-
Notifications
You must be signed in to change notification settings - Fork 23
Open
Labels
troubleshootingworkflow and data preparation questionsworkflow and data preparation questions
Description
pileup command is giving BED files that dmr command says invalid-bedmethyl-data. I have attached the output of DMR and the commands I have run.
OUTPUT (DMR)
> reading reference FASTA at "<genome_fasta_name>.fasta"
> 1521 common sequence(s) between FASTA and both samples
> running single-site analysis
> using default prior, Beta(α: 0.55, β: 0.55)

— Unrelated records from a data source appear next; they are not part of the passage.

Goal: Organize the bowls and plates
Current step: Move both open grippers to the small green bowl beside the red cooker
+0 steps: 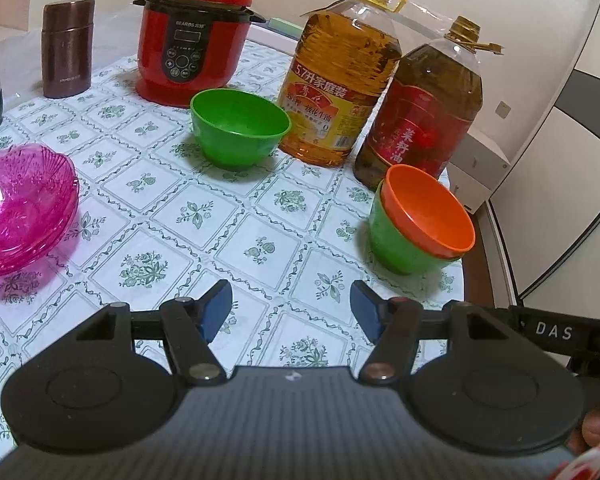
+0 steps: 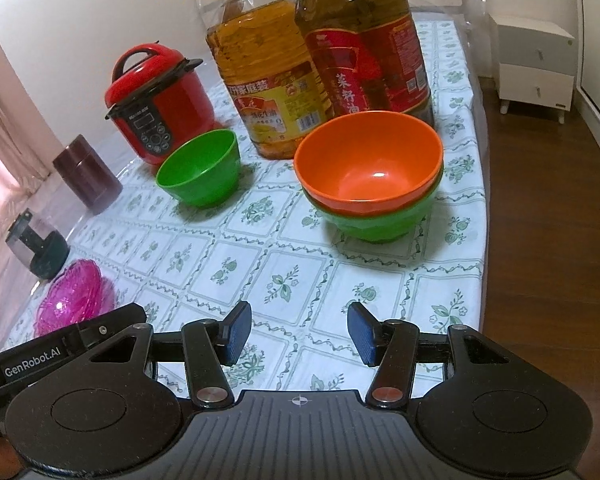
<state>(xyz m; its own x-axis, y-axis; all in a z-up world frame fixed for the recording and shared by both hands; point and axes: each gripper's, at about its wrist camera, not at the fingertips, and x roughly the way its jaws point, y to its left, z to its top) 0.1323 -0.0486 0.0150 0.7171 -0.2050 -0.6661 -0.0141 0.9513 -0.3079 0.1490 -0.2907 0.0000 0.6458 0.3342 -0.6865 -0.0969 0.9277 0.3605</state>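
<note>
An orange bowl (image 1: pixel 428 210) (image 2: pixel 366 162) sits nested in a green bowl (image 1: pixel 396 244) (image 2: pixel 374 220) near the table's right edge. A single green bowl (image 1: pixel 238 126) (image 2: pixel 200 168) stands by the cooker. Pink see-through bowls (image 1: pixel 18 208) (image 2: pixel 74 296) are stacked at the left. My left gripper (image 1: pixel 291 310) hovers open over the cloth with nothing between its blue pads (image 1: pixel 216 308). In the right wrist view my right gripper (image 2: pixel 299 330) is also open and empty, short of the orange bowl.
A red electric cooker (image 1: pixel 194 36) (image 2: pixel 158 104), two big oil bottles (image 1: pixel 340 76) (image 1: pixel 426 112) (image 2: pixel 268 80) (image 2: pixel 364 40), a brown flask (image 1: pixel 66 48) (image 2: pixel 88 180) and a dark jar (image 2: pixel 40 248) stand along the back. The flowered tablecloth (image 1: pixel 228 240) ends at the right over wood floor (image 2: pixel 552 240).
</note>
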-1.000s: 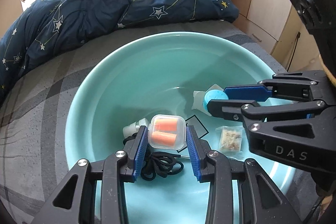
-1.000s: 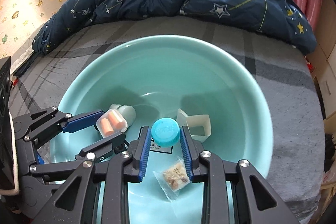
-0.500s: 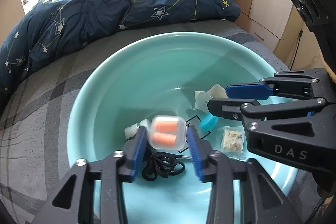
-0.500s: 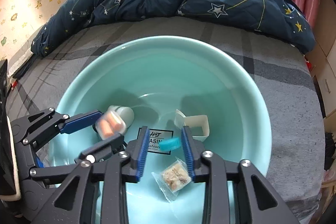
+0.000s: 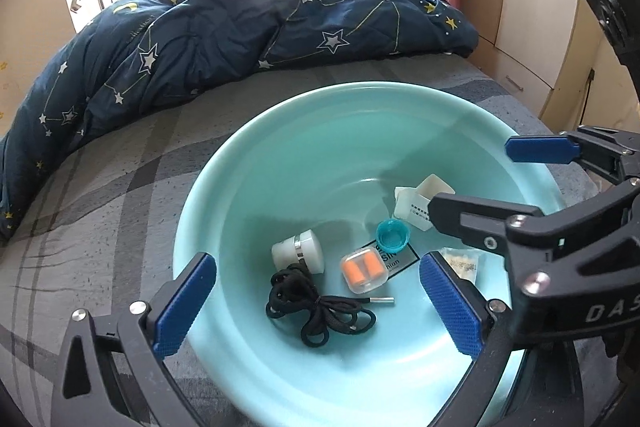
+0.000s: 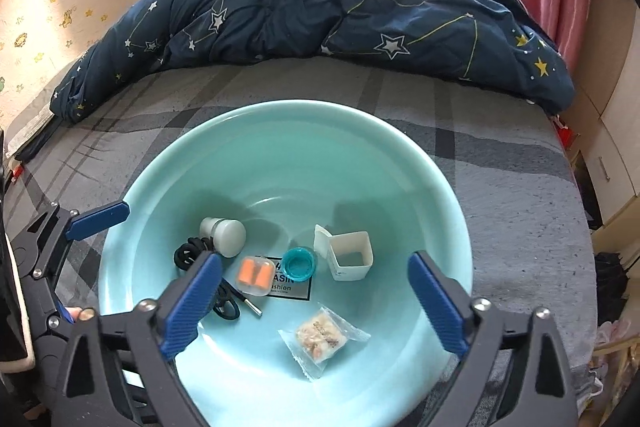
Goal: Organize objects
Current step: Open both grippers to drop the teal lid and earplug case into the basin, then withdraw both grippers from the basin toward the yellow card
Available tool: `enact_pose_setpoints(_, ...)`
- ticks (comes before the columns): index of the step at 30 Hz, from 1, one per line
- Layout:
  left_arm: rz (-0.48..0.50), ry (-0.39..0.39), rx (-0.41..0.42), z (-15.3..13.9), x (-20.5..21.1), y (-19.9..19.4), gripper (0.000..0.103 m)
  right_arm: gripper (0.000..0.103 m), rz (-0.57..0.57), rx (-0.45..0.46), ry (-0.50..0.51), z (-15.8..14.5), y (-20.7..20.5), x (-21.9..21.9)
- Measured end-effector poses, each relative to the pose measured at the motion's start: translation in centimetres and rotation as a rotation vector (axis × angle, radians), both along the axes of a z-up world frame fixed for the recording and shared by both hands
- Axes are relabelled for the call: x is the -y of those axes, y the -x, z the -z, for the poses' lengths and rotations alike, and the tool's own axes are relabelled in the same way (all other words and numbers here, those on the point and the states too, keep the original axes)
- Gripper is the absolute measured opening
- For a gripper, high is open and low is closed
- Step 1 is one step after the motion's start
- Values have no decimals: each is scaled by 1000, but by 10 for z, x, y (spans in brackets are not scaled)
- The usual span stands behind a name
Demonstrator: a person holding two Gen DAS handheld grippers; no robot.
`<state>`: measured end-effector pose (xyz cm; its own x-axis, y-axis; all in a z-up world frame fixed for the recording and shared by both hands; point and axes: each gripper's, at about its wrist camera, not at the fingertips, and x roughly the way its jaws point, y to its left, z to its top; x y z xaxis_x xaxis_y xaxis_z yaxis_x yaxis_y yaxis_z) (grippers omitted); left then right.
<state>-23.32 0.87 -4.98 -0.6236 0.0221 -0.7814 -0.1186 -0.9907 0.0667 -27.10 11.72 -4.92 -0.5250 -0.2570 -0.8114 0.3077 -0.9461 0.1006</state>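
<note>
Left wrist view: both tools have just sprung apart. The left tool [image 5: 316, 303] dropped the earplug case [image 5: 364, 270], the right tool [image 6: 316, 303] the cap [image 6: 298, 263]; both now lie below them in the basin [image 5: 304, 147], so these placements look done.

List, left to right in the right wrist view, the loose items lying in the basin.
black cord → white jar → earplug case → blue cap → snack packet → white box. All lie in the teal basin.
</note>
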Motion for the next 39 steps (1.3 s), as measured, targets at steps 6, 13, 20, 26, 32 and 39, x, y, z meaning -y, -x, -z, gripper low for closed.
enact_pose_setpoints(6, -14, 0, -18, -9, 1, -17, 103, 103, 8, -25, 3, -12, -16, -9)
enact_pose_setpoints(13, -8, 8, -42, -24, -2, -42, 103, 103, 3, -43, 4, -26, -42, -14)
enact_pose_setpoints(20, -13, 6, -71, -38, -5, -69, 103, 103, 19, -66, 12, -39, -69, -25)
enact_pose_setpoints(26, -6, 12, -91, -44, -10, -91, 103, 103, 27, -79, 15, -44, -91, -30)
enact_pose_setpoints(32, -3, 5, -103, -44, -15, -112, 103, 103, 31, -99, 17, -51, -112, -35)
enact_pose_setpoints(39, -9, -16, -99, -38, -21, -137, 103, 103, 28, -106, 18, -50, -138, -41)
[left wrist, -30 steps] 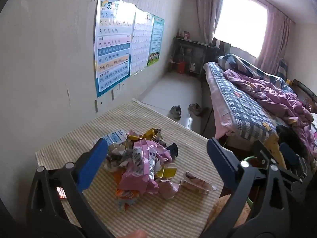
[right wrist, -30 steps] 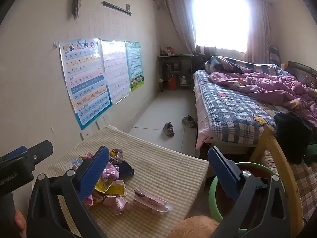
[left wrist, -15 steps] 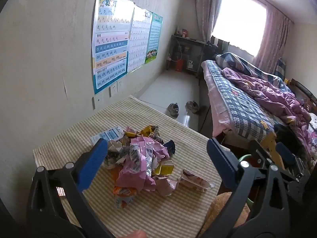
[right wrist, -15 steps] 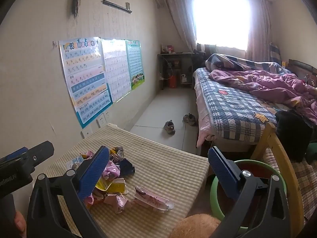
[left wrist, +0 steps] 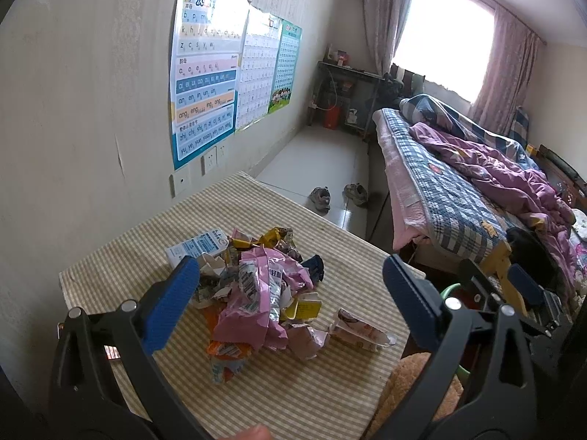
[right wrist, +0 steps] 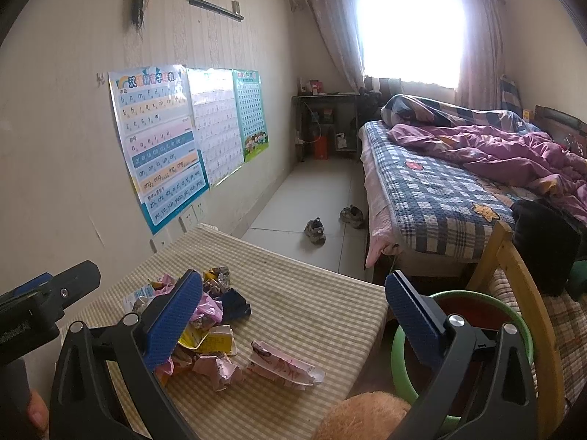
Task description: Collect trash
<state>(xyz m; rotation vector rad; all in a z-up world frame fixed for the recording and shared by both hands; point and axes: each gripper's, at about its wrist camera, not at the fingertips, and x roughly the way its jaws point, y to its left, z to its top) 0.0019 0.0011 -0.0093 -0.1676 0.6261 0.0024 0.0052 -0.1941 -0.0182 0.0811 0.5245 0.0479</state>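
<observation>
Hovering above the table [left wrist: 121,256]: both tongs spread wide, nothing held. Left tongs [left wrist: 290,304] frame the trash pile [left wrist: 256,286] from above, clear of it. Right tongs [right wrist: 293,315] sit over the table's right side, near the edge.

Trash pile: heap of crumpled wrappers mid-table on the striped cloth, mostly pink [left wrist: 253,311], with yellow pieces [right wrist: 209,339], a dark blue scrap [right wrist: 234,304], an orange wrapper [left wrist: 223,352] at the near side, and a white-blue carton [left wrist: 198,245] at the far left. One flattened pink-white packet [right wrist: 282,366] lies apart, just right of the heap.

Container: green basin [right wrist: 403,352] on the floor just beside the table's right edge, next to a wooden chair [right wrist: 513,264]. Interior looks dark reddish; contents can't be made out, the right tongs block most of it.
</observation>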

> estimating max coverages from data
> sampled 1094523 a records and 905404 b records, calculating max coverages for 95th percentile
> calculated max coverage for a: 6 and b: 21
> running with replicates, but not matched samples
> batch failed: invalid data, valid coverage (1) is not equal to the sum of canonical and modified counts (0), [BedMethylLine { chrom: "AAKM01000036", interval: Interval { start: 7056, stop: 7057, val: () }, raw_mod_code: Code('h'), strand: Positive, count_methylated: 0, valid_coverage: 1, count_canonical: 0, count_other: 1, count_delete: 0, count_fail: 0, count_diff: 0, count_nocall: 0 }] chrom: AAKM01000036 starting at 7056, stopping
> 12 batches processed > Error! invalid-bedmethyl-data
PILEUP LOGS
[modkit-logging/src/lib.rs::69][2026-02-07 10:41:20][DEBUG] command line: modkit pileup J_CC_5hmC.bam J_CC_5hmC.bed.gz --modified-bases 5hmC --reference /home/<genome_fasta_name>.fasta --log J_CC_5hmC.log --bgzf
[modkit-core/src/pileup/subcommand.rs::802][2026-02-07 10:41:20][INFO] discarded 1107 contigs with zero aligned reads
[modkit-core/src/pileup/subcommand.rs::576][2026-02-07 10:41:20][INFO] parsed 1 base modification(s). Base modifications other than 'C:h' will be counted as 'N_other'.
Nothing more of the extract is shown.